▸ **Work instruction**: Find every line in the records below that contains "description", and copy it.

Start of Data under study

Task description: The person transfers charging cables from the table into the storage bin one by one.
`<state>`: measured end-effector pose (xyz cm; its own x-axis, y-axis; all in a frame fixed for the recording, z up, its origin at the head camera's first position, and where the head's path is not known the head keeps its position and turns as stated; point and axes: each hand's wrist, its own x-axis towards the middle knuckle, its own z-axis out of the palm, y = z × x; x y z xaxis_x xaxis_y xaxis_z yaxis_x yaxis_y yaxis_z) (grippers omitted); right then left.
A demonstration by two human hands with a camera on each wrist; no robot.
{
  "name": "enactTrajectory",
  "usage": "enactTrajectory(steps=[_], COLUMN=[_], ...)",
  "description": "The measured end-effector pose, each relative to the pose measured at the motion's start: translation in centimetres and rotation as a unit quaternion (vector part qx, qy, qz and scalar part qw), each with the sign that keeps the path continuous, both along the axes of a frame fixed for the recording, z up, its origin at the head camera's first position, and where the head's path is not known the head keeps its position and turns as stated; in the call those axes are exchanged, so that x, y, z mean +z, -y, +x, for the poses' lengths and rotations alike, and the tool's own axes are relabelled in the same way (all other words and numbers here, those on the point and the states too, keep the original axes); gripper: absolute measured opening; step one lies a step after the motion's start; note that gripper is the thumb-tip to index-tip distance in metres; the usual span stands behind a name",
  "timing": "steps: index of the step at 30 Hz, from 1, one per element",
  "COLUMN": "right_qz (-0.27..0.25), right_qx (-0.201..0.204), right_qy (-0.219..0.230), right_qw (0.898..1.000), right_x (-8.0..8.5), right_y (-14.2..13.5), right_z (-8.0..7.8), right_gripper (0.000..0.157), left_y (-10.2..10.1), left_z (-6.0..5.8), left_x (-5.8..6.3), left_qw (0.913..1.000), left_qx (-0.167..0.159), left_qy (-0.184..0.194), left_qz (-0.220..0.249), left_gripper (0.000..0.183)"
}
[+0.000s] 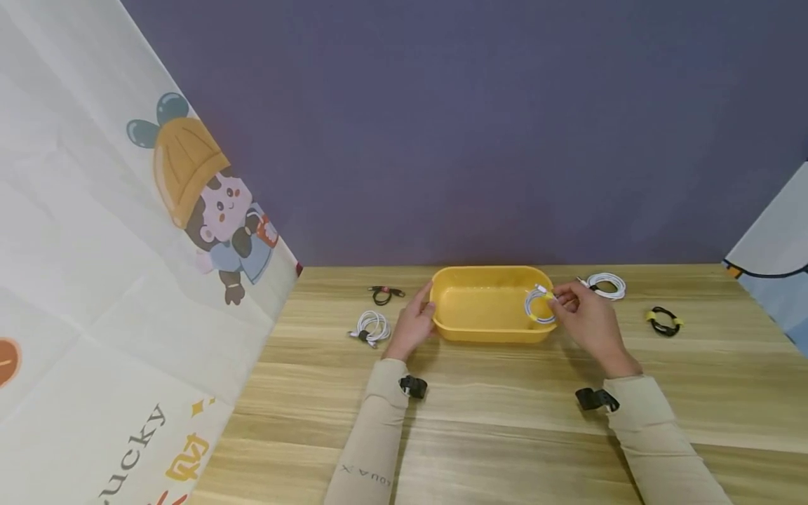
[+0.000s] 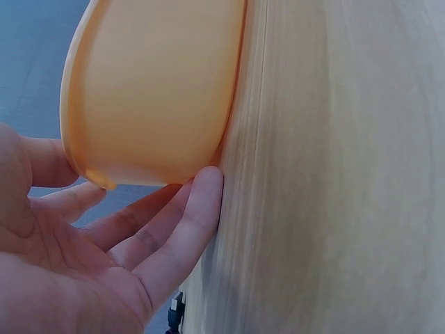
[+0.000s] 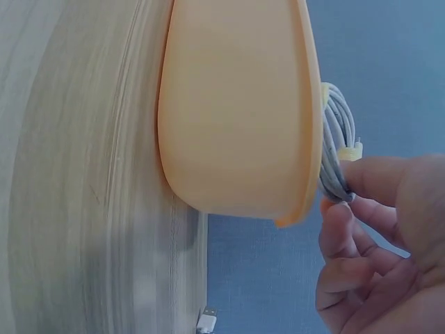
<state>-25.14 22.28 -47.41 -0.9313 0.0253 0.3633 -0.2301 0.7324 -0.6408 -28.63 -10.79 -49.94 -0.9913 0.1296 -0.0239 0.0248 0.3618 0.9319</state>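
A yellow plastic bin (image 1: pixel 486 335) stands on the table. At its left end, my left hand (image 1: pixel 413 326) holds the wall, thumb over the rim and fingers against the outside; the left wrist view shows fingertips (image 2: pixel 206 182) low on the bin's end. My right hand (image 1: pixel 587 319) pinches a coiled white cable (image 1: pixel 529 308) with yellow ties between thumb and forefinger. In the head view the coil overlaps the bin's right end. The right wrist view shows the cable coil (image 3: pixel 337 118) just above the rim, with the other fingers curled below.
Left of the bin lie a small black cable (image 1: pixel 381 296) and a white cable coil (image 1: pixel 372 326) with a black tie. To the right are another white cable coil (image 1: pixel 609 286) and a black cable (image 1: pixel 664 322) with yellow ties. A dark panel (image 1: pixel 480 140) rises behind the table.
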Motion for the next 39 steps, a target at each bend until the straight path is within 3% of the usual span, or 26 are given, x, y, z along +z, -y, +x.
enactTrajectory(steps=[16, 28, 39], right_qz=[0.065, 0.154, 0.214], right_qx=[0.041, 0.097, 0.112], right_qy=[-0.008, 0.051, 0.041], right_qw=[0.997, 0.982, 0.969], right_x=[0.6, 1.6, 0.8], right_y=[1.0, 1.6, 2.7], right_z=[-1.4, -2.9, -4.2], right_gripper=[0.016, 0.019, 0.01], left_y=[-0.1, 0.0, 0.0], left_z=[0.1, 0.2, 0.1], left_x=[0.2, 0.3, 0.3], left_qw=[0.9999, 0.9998, 0.9997], left_qx=[0.004, 0.003, 0.003], left_qy=[-0.003, -0.008, -0.01], left_qz=[-0.012, -0.018, -0.023], left_gripper=[0.052, 0.053, 0.053])
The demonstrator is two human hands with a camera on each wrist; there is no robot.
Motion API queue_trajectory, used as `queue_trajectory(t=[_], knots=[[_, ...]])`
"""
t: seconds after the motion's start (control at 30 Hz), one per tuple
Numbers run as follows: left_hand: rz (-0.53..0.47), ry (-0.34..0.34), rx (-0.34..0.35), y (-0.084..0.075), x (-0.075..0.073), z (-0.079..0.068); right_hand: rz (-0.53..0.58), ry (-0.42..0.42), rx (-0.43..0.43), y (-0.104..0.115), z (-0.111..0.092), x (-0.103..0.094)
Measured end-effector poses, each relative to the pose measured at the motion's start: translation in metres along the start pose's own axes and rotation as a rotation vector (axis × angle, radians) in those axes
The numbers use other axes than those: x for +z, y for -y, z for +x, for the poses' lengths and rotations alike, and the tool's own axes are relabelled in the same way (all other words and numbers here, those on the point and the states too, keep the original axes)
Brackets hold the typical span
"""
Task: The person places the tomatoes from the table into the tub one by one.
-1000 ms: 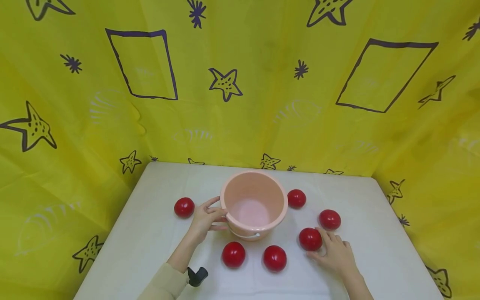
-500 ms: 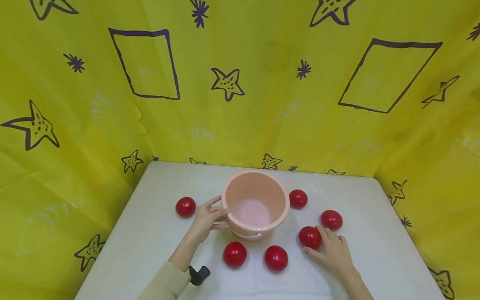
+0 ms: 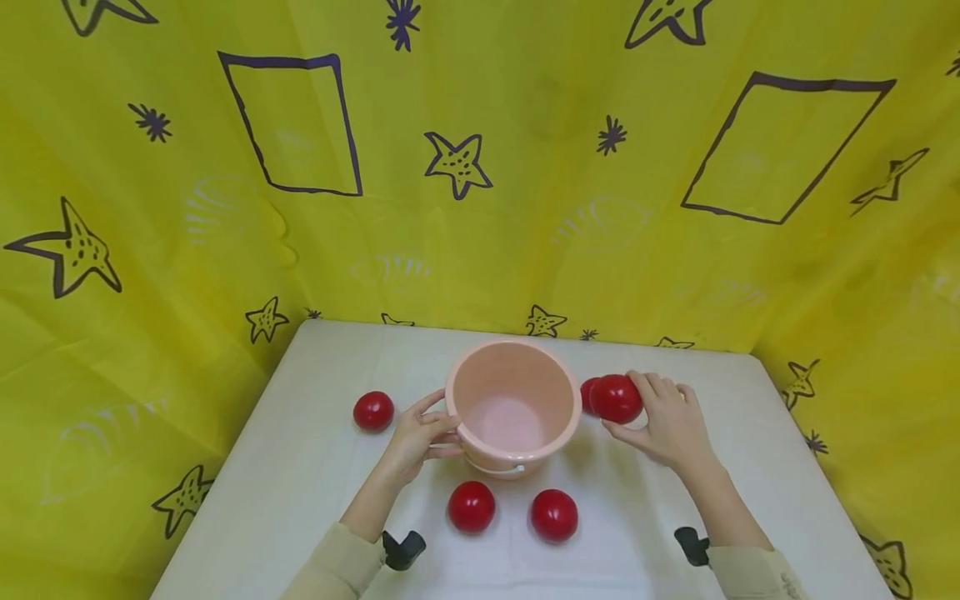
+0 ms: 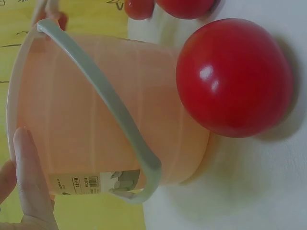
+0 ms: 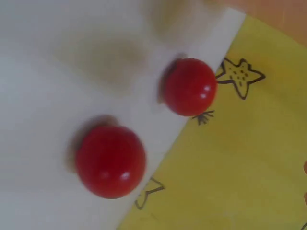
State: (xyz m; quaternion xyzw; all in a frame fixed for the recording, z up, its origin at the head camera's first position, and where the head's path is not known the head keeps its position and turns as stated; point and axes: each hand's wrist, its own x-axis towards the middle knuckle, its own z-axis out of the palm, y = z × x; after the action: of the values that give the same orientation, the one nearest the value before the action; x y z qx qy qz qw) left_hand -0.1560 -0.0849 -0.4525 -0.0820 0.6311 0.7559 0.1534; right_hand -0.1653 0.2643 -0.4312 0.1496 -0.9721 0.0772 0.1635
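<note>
A pink bucket (image 3: 517, 454) with a pale handle (image 4: 103, 88) stands upright on the white table, its inside bare. My left hand (image 3: 416, 442) holds the bucket's left rim. To the right of the bucket, my right hand (image 3: 671, 421) grips a shiny red tomato (image 3: 617, 399) between thumb and fingers, raised off the table. Behind that one, another tomato (image 3: 587, 395) is partly covered. The right wrist view has two tomatoes on the table, a nearer tomato (image 5: 111, 162) and a farther tomato (image 5: 190, 87); one of them is hidden by my hand in the head view.
Two tomatoes lie in front of the bucket, a left tomato (image 3: 471, 507) and a right tomato (image 3: 554, 515). One more tomato (image 3: 373, 412) sits left of my left hand. A yellow curtain (image 3: 525, 233) with star drawings surrounds the white table (image 3: 300, 500).
My right hand has lifted the tomato from the table and carried it away from me, up beside the bucket's rim. The left hand stays at the bucket.
</note>
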Motion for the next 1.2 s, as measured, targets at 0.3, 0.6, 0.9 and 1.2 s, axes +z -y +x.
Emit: queue_trajectory(t=[0.3,0.6,0.9,1.2], knots=[[-0.003,0.004,-0.011,0.000,0.002,0.001,0.021,-0.013,-0.161,0.041,0.048,-0.015],[-0.020,0.007,-0.002,0.000,0.004,0.001,-0.036,0.120,-0.303,0.088,0.078,0.009],[0.018,0.008,-0.015,0.002,0.002,0.001,-0.112,0.300,-0.386,0.117,0.095,0.042],[0.021,-0.008,-0.016,0.002,0.001,0.000,-0.252,0.461,-0.419,0.128,0.107,0.067]])
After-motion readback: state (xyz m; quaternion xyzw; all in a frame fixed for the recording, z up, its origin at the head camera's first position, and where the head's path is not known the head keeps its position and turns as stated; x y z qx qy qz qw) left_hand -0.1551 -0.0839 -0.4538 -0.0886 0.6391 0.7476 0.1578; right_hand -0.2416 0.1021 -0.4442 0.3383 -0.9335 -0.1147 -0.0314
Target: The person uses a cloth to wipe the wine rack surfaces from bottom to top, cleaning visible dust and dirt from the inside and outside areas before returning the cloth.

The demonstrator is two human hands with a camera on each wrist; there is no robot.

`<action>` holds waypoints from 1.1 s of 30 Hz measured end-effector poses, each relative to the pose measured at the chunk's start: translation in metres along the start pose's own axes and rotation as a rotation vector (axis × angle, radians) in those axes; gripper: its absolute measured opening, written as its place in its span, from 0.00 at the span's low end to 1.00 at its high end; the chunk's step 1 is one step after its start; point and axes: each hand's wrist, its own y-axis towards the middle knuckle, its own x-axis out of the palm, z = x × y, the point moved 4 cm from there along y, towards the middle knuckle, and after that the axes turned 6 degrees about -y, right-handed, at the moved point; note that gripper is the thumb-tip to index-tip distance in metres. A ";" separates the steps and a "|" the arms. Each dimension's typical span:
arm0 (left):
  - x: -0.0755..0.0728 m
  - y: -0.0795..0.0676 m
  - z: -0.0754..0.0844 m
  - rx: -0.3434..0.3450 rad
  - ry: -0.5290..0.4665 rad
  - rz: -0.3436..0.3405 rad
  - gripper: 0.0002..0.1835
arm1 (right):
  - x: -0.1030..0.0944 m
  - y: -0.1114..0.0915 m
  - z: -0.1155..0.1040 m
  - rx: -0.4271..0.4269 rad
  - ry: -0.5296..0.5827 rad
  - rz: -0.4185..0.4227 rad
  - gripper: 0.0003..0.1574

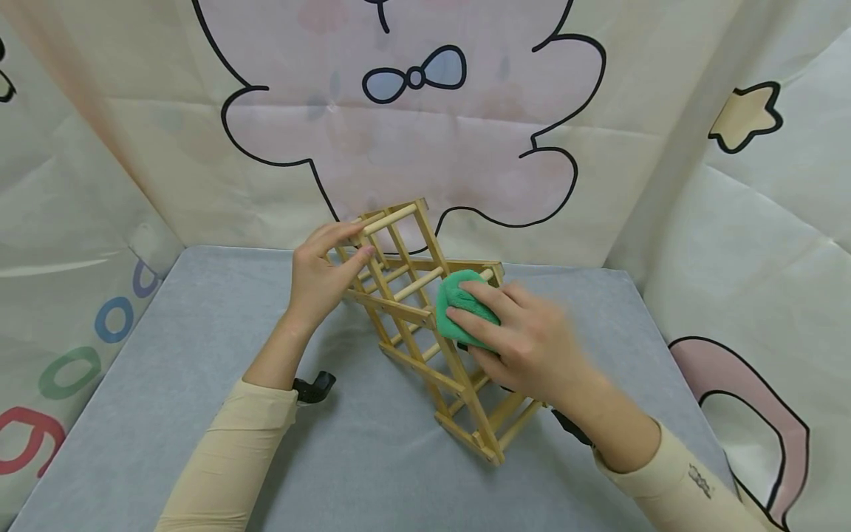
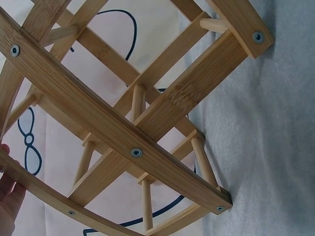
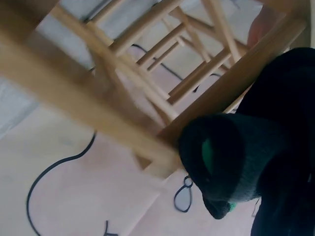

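Note:
A bamboo lattice rack [image 1: 425, 369] with round crossbars stands tilted over the table, its lower corner close to the cloth surface. My left hand [image 1: 326, 270] grips its upper left end, thumb on the near side; in the left wrist view the fingertips [image 2: 10, 191] show at a slat's edge. My right hand [image 1: 532, 340] holds a folded green cloth [image 1: 455, 307] against the right side of the rack. Up close in the right wrist view, the same cloth [image 3: 211, 152] looks dark in shadow, beside the end of a slat. Metal screw heads [image 2: 136, 153] mark the slat joints.
A grey-blue cloth covers the table [image 1: 199, 406]. Printed fabric walls [image 1: 412, 148] enclose it at the back and both sides. Black wrist straps [image 1: 315, 387] show below the hands.

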 end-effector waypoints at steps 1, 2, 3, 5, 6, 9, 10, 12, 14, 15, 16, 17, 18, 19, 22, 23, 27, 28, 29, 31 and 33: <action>0.000 0.000 0.000 0.000 -0.001 0.001 0.20 | 0.000 0.001 -0.003 -0.010 0.004 0.002 0.20; 0.000 0.000 0.000 0.001 -0.004 0.001 0.20 | 0.000 0.001 -0.005 -0.018 0.005 0.008 0.20; 0.001 0.000 0.001 0.003 -0.006 0.002 0.20 | 0.000 0.002 -0.007 -0.024 0.007 0.018 0.20; 0.001 0.000 0.000 0.005 -0.011 0.001 0.20 | 0.001 0.000 -0.008 -0.026 0.007 0.048 0.19; 0.002 0.000 0.000 0.005 -0.013 0.000 0.20 | 0.002 -0.001 -0.008 -0.023 0.005 0.061 0.19; 0.003 0.000 0.000 0.003 -0.018 -0.002 0.20 | 0.001 -0.005 -0.003 0.002 0.001 0.068 0.20; 0.003 0.000 -0.001 0.002 -0.019 -0.002 0.20 | 0.001 -0.006 -0.001 0.016 -0.001 0.065 0.19; 0.004 -0.001 -0.001 0.001 -0.014 -0.003 0.20 | -0.001 -0.009 0.004 0.049 -0.003 0.051 0.20; 0.004 -0.001 0.000 0.003 -0.008 -0.005 0.20 | -0.004 -0.013 0.009 0.090 -0.016 0.037 0.20; 0.004 -0.001 0.000 0.003 -0.010 -0.005 0.20 | -0.006 -0.015 0.011 0.108 -0.023 0.031 0.19; 0.004 -0.001 0.000 0.006 -0.006 -0.008 0.21 | -0.007 -0.017 0.014 0.124 -0.028 0.026 0.19; 0.004 -0.001 0.001 0.006 -0.004 -0.010 0.21 | -0.009 -0.019 0.017 0.139 -0.038 0.019 0.19; 0.004 -0.002 0.001 0.006 -0.003 -0.012 0.21 | -0.010 -0.021 0.020 0.155 -0.048 0.012 0.19; 0.004 -0.002 0.002 0.007 0.000 -0.014 0.20 | -0.012 -0.023 0.024 0.168 -0.052 0.010 0.19; 0.003 -0.002 0.003 0.010 0.019 -0.020 0.21 | -0.015 -0.028 0.033 0.195 -0.058 0.004 0.20; 0.003 -0.002 0.003 0.012 0.028 -0.022 0.21 | -0.016 -0.030 0.036 0.202 -0.062 0.000 0.20; 0.003 -0.002 0.004 0.019 0.072 -0.046 0.22 | -0.020 -0.036 0.051 0.226 -0.075 0.008 0.21; 0.003 -0.002 0.004 0.018 0.084 -0.056 0.23 | -0.021 -0.038 0.055 0.233 -0.083 0.007 0.22; 0.003 -0.002 0.005 0.014 0.095 -0.063 0.23 | -0.023 -0.041 0.058 0.243 -0.091 0.003 0.22; 0.002 -0.003 0.008 0.010 0.130 -0.078 0.24 | -0.026 -0.046 0.066 0.266 -0.104 0.001 0.22; 0.003 -0.005 0.013 0.023 0.193 -0.085 0.24 | -0.028 -0.052 0.072 0.287 -0.123 -0.013 0.22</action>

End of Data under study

▸ **Answer section**:
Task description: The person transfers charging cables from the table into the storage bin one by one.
  "description": "The measured end-effector pose, each relative to the pose measured at the motion's start: translation in centimetres and rotation as a unit quaternion (vector part qx, qy, qz and scalar part qw), each with the sign that keeps the path continuous, both along the axes of a frame fixed for the recording, z up, its origin at the head camera's first position, and where the head's path is not known the head keeps its position and turns as stated; in the call those axes are exchanged, so that x, y, z mean +z, -y, +x, for the poses' lengths and rotations alike, and the tool's own axes are relabelled in the same way (all other words and numbers here, those on the point and the states too, keep the original axes); gripper: absolute measured opening; step one lies a step after the motion's start; note that gripper is the thumb-tip to index-tip distance in metres; the usual span stands behind a name",

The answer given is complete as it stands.